If coercion, misrepresentation, misinterpretation, or mistake occurs during the formation of the contract, assent to the agreement is impossible, and the Commission will find the contract void. See Pridgen v. Nuclear Regulatory Commission, EEOC Appeal No. 0120130496 (May 9, 2013) (citing Shuman v. Dep't of the Navy, EEOC Request No. 05900744 (July 20, 1990)). But because the Commission favors the voluntary resolution of discrimination complaints, settlement agreements are not lightly set aside. Betts v. EEOC, EEOC Appeal No. 0120091969 (Oct. 14, 2009). The Commission examines coercion claims with much scrutiny. Id.
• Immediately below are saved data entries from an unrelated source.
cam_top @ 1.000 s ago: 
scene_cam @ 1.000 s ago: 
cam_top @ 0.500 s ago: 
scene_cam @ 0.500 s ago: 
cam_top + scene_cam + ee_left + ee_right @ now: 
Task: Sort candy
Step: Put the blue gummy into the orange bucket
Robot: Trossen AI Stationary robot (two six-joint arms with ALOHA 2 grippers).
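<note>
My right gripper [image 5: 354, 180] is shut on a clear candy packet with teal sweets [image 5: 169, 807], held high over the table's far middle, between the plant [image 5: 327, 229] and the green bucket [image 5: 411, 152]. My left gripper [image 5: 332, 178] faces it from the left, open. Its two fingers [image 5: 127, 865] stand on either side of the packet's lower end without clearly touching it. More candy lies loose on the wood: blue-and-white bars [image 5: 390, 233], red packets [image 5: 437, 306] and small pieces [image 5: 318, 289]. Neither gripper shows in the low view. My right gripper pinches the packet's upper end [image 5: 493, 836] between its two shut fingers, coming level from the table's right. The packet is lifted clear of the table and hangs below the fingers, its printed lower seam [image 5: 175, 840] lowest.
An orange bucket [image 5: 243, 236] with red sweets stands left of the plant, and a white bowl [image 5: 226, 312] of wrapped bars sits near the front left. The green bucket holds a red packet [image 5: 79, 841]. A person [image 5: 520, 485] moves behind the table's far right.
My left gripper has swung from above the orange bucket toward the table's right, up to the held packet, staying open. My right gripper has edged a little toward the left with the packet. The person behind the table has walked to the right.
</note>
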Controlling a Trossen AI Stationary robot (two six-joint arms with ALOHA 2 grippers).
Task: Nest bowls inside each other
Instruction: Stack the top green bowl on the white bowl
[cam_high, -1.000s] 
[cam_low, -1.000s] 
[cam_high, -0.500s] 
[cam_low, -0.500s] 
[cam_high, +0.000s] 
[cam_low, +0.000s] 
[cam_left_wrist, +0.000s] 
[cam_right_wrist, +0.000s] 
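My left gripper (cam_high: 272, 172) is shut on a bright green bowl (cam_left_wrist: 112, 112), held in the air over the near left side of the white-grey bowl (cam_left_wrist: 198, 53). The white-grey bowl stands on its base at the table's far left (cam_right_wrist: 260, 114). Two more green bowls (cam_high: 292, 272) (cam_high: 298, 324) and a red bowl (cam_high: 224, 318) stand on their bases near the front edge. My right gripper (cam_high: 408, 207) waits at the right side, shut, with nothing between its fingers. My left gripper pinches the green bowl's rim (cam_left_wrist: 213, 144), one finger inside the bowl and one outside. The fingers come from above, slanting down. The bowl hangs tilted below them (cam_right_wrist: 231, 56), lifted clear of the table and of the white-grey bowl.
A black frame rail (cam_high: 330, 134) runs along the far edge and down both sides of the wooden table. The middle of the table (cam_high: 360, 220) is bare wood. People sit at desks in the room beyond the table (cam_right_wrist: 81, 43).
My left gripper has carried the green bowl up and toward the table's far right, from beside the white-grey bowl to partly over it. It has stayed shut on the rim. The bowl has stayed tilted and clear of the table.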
The party raising the defense of coercion must show that there was an improper threat of sufficient gravity to induce assent to the agreement and that the assent was in fact induced by the threat. See id. Such a threat may be expressed, implied, or inferred from words or conduct, and must convey an intention to cause harm or loss. A Complainant's bare assertions will not justify a finding of coercion. Lenihan v. Dep't of the Navy, EEOC Request No. 05960605 (December 5, 1997).
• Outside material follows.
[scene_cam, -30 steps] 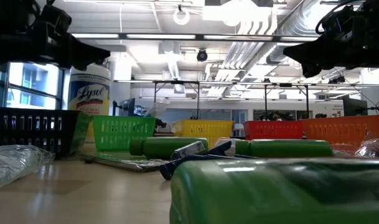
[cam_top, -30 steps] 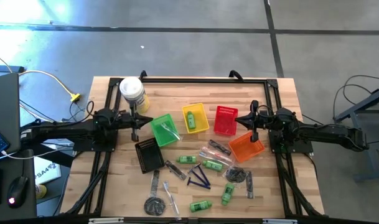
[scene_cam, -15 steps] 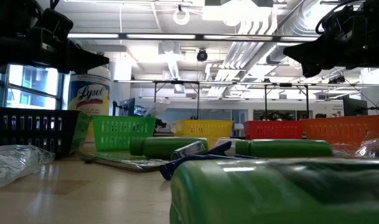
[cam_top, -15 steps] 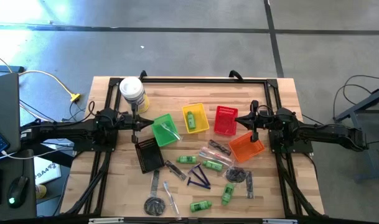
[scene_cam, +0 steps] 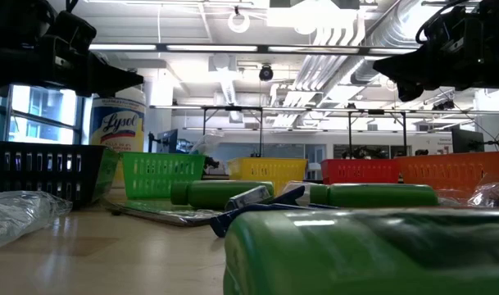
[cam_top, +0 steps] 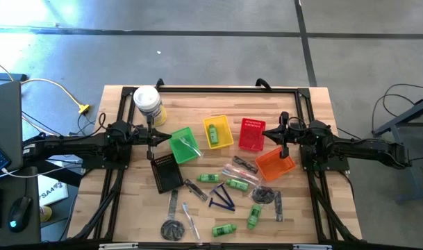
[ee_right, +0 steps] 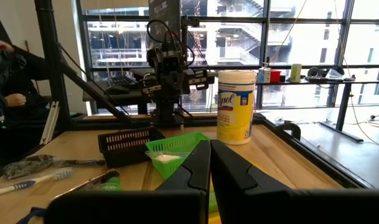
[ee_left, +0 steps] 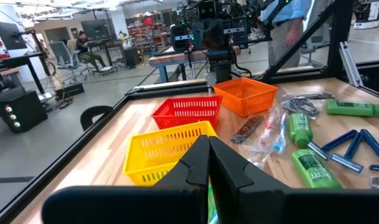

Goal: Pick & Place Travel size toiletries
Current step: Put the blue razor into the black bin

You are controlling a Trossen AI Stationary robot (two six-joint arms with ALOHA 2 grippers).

Applying the above case law, we find that Complainant has not proven she entered the settlement agreement under duress or coercion. In the instant case, on August 3, 2017, Complainant and the Agency entered a LCA to reduce her Notice of Removal to a time-served suspension with several stipulations, in exchange for Complainant withdrawing her administrative claims regarding the removal. On August 4, 2017, Complainant and the Agency signed an EEO Settlement Agreement, wherein Complainant agreed to voluntarily withdraw Agency No. 4F-900-0247-17 consistent with the August 3 last chance agreement.

Complainant's contention that the Agency would "fire" her if she did not sign the LCA is misleading. In May 2017, the Agency removed Complainant from employment and, in August 2017, it offered her a "last chance" to return to the workplace. During the three months between, Complainant was not an Agency employee. The very purpose of the agreement was that the Agency would reinstate Complainant and in return she would agree to withdraw her complaint. To rescind the agreement would return Complainant to a removed status. The Commission finds that although Complainant may not have liked the choice she was given, there is nothing to support her contention that she was forced to sign the agreement. Further, we find that back-pay, as Complainant requested on appeal, was not a provision of the EEO settlement agreement.

CONCLUSION

We AFFIRM the Agency's finding of no breach.

STATEMENT OF RIGHTS - ON APPEAL

RECONSIDERATION (M0617)

The Commission may, in its discretion, reconsider the decision in this case if the Complainant or the Agency submits a written request containing arguments or evidence which tend to establish that:

1. The appellate decision involved a clearly erroneous interpretation of material fact or law; or

2. The appellate decision will have a substantial impact on the policies, practices, or operations of the Agency.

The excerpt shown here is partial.